Scattered Melodies collaborated with local producer Jack Howell for this track from their Summer Sampler EP, on which Howell joins drummer Josh Montag and bassist Jake Johnston with vocals, guitar and keyboard.

"After recording our first album at Jack's studio, we realized how much we liked working on music with each other, so we began what we like to call our 'moment sessions,'" Montag says. "It starts with us sitting around together and discussing what to write a song about, something that inspires us in that moment in time, and once we have a theme or concept, we start jamming and eventually write and record the song in the same day."

"This is important to us, because a lot of music that is put out today is really dissected, which takes away the purity of creating music," Montag says. "The best way to capture a moment in time is to create what has been inspired and to leave it as is. We eventually elaborate on further ideas such as backup vocals and added instruments, but the roots and message of the song are left as is once we record it that same day, which is special to us."

"Perpetual Motion" is the first track the trio wrote together, and all three had a part in crafting the lyrics, which touch on the effects of dreams.

"Dreams are just another form of consciousness and can be very exciting at times," Montag says. "Dreams can take us to places our awake state of mind can't, which can be both good and bad."

Catch the band play the track live next week in Bisbee, Arizona, at the 3rd Annual Sidepony Express Music Festival Friday, November 14 through Sunday, November 16.

"Shy for MP," Samba Nonsense

Miguel Ivery, aka DJ Seduce, has some new music for Valley Brazilian music lovers. He recently signed Brazilian group Samba Nonsense to his Afro:Baile label, and they recently released their five-song EP, The Experiment Began. The disc includes "Shy for MP," which you can hear below.

"Vocalist Jefferson Placido told me the band was creating something smooth but soulful and mixed with some jazz, and complicated but simple rhythms," Ivery says. "He sent over the album, and I was hooked. It was grooving right from the start, one of those albums you let play through on repeat, because it feels good to listen to."

"Although the lyrics are simple, the message and vibe of the song brought this simple and raw energy together for a very cool, classic Brazilian soul-jazz sound," Ivery says. "The song sounds current with the different instruments and beats, but still faintly old-school at the same time. Once I heard it, I could only imagine spending the day with that special someone on the beach in Ipanema."

Ivery says the debut video captures the day in the life of Brazilians in Rio de Janeiro, with a throwback style that mimcs what it meas to be shy and in love.

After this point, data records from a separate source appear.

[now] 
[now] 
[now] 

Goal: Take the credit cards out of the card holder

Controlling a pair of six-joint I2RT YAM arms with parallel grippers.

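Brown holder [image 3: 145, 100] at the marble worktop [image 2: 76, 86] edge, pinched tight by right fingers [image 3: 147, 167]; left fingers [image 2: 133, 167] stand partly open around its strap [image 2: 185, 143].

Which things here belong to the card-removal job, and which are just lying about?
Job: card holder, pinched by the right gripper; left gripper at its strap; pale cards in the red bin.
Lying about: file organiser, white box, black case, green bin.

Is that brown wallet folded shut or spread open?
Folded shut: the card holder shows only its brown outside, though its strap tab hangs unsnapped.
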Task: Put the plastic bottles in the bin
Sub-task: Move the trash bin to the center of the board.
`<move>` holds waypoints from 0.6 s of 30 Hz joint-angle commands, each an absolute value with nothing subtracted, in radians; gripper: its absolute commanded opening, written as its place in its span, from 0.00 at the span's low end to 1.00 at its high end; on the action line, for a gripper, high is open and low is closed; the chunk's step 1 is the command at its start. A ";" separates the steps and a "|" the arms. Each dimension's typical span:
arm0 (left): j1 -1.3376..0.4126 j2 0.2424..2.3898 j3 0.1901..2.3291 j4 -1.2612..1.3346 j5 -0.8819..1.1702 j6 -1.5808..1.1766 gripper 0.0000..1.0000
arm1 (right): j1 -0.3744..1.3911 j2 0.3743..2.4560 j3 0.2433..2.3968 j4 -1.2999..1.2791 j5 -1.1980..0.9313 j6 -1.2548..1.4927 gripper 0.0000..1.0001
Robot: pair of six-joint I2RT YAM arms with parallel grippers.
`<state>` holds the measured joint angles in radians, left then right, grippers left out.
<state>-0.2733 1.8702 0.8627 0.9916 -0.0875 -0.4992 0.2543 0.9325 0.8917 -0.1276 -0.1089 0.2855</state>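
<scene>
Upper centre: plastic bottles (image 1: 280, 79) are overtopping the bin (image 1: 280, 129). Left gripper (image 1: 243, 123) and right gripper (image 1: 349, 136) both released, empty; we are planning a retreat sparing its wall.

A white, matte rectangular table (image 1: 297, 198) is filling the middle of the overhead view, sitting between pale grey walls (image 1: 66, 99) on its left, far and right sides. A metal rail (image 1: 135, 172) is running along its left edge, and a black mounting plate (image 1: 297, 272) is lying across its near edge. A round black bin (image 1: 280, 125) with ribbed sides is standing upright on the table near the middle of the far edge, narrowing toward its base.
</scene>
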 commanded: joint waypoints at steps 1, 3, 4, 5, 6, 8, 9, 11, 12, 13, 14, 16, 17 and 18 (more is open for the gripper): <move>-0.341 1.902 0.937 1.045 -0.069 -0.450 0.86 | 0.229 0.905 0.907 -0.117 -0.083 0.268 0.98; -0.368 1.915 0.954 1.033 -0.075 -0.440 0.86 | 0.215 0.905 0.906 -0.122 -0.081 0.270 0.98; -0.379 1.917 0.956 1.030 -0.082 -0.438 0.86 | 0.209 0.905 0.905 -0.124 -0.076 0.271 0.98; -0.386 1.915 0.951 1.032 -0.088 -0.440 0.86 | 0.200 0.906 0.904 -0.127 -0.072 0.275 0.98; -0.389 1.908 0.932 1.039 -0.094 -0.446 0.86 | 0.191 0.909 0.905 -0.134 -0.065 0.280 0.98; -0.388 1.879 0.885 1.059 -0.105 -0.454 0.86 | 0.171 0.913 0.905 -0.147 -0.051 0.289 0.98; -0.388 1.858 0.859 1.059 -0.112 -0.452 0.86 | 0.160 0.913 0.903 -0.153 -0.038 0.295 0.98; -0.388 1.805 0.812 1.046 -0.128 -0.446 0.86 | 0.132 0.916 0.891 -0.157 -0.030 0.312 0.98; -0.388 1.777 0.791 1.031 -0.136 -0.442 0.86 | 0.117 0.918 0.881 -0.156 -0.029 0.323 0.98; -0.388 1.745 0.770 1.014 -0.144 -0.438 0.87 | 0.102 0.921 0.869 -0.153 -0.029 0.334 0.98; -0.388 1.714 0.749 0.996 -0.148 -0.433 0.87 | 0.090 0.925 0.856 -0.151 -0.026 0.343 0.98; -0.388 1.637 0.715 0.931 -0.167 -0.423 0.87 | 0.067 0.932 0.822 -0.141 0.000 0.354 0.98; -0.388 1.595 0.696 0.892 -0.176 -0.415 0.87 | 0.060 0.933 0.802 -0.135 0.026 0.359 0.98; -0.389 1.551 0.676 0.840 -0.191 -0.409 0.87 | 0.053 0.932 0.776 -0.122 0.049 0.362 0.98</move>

"Sometimes when finding that special someone, you spend a whole day enjoying that person's company in the ocean, on the beach, around a fire, or just dancing samba till the wee hours," Ivery says. "It's the simplicity of being shy that we forget sometimes."

"My Riad," The Oxford Coma

"My Riad" is all about one of the seven deadly sins: envy, and how The Oxford Coma singer/guitarist Billy Tegethoff reacts to it.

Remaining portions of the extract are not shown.